A group of experts that advises the Australian government on vaccination policy recommended on Aug. 3 against COVID-19 vaccination for all children under 5, except for those with serious underlying conditions.
The Australian Technical Advisory Group on Immunisation (ATAGI) issued its findings after analyzing clinical trial data and taking into account how healthy children who get COVID-19 face little risk of experiencing severe illness.
The group is recommending COVID-19 vaccination for children aged 6 months to 4 years if the children have type 1 diabetes, chronic neurological conditions, Down Syndrome, or other serious conditions that increase the risk of severe COVID-19.
But the panel said children without the conditions should not get a vaccine.
Australia’s Therapeutic Goods Administration in July provisionally approved Moderna’s vaccine for the young age group.
Children who do get a shot should be administered the primary series of two doses, spaced eight weeks apart, the advisory panel said.
500,000 Doses
Half a million doses have been ordered by the Australian government, Health Minister Mark Butler told reporters in Canberra.“Given that there’s quite a limited cohort here of children who are particularly vulnerable to severe illness, we’re confident that there will be a reasonable uptake but this obviously is a matter for parents to decide,” Butler said.
“And I encourage them if they have any questions to consult with their treating medical practitioners,” he added.
Data
Moderna’s clinical trial for children under the age of 5 was based on the immune response triggered in children.

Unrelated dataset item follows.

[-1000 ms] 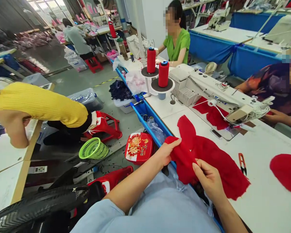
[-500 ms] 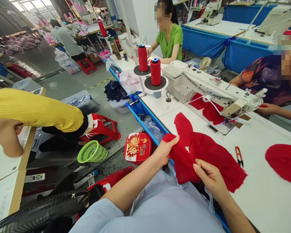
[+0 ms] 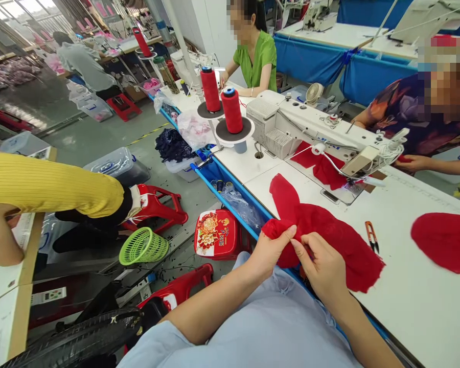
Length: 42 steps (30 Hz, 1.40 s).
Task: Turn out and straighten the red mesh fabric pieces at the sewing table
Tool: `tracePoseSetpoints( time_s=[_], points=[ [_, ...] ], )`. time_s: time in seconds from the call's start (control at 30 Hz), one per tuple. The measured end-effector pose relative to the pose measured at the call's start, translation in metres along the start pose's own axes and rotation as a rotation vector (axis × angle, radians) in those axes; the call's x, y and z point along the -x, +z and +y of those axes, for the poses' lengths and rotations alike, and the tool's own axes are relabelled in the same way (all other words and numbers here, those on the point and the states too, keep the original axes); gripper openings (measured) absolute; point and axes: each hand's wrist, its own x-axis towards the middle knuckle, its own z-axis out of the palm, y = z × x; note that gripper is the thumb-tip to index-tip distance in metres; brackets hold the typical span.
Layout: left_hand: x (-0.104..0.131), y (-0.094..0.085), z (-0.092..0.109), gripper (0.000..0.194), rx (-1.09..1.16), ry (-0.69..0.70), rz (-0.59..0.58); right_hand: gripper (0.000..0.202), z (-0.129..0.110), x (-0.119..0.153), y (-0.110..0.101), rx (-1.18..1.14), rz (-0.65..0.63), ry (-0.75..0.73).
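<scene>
A piece of red fabric (image 3: 329, 240) lies across the front edge of the white sewing table (image 3: 410, 301), part of it hanging over toward my lap. My left hand (image 3: 271, 248) pinches its near left portion between thumb and fingers. Close beside it, my right hand (image 3: 324, 260) grips the same cloth, thumb and fingertips pressed together. The fabric between the two hands is bunched, and its edge there is partly hidden by my fingers. Orange-handled thread snips (image 3: 371, 236) lie to the right of the cloth. Farther right rests another red fabric piece (image 3: 442, 243).
A white sewing machine (image 3: 322, 128) stands behind, with red fabric (image 3: 325, 168) under its head. Two red thread cones (image 3: 232, 111) stand at its left. A blue cloth trough (image 3: 230, 189) runs along the table edge. Co-workers sit across and to the left.
My right hand has moved left and up along the cloth, close to my left hand. The fabric between them is now gathered instead of stretched. The view has shifted slightly.
</scene>
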Motion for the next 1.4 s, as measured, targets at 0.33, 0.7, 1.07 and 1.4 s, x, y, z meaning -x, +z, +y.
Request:
tracePoseSetpoints(
  time_s=[0.33,0.7,1.07,1.4],
  points=[
    [-0.005,-0.006,0.008,0.038,0.152,-0.236,-0.025,0.034,0.002,0.002,0.0,-0.257,-0.037,0.103],
    [-0.008,-0.015,0.01,0.036,0.007,-0.097,-0.08,0.032,0.001,0.004,0.002,-0.42,-0.158,0.227],
    [-0.022,-0.019,-0.003,0.05,0.079,-0.142,0.003,0.035,-0.01,0.007,0.007,-0.474,-0.236,-0.008],
    [-0.041,-0.032,-0.01,0.043,0.146,-0.362,-0.099,0.034,-0.003,0.019,0.008,-0.503,-0.279,0.039]
  ],
)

Because the vaccine prompted a response similar to that recorded in adults in 2020, the company said the vaccine was effective.The company’s vaccine, though, like other COVID-19 shots, has proven increasingly unable to prevent infection in the real world as new variants emerge, and the trial estimate of efficacy against infection was under 50 percent for children under 5 years old.
U.S. regulators in 2020 set the efficacy threshold at 50 percent, a mark that has also been put forth by the World Health Organization.
The trial was also unable to estimate the protection against severe disease, because none of the children, vaccinated or unvaccinated, experienced a severe case.
“The lower the risk to you, the more you’ve got to show benefit from any vaccines. And what I thought was a bit disconcerting about that data,” Dr. Peter Collignon, an infectious diseases physician at Canberra Hospital, told The Epoch Times when the results were announced. “My overall view generally, was that for any vaccine to get approved, it had to have a 50 percent efficacy. Well, that was for adults. So in my mind, the bar for children should be higher than that, because their risk is so much lower.”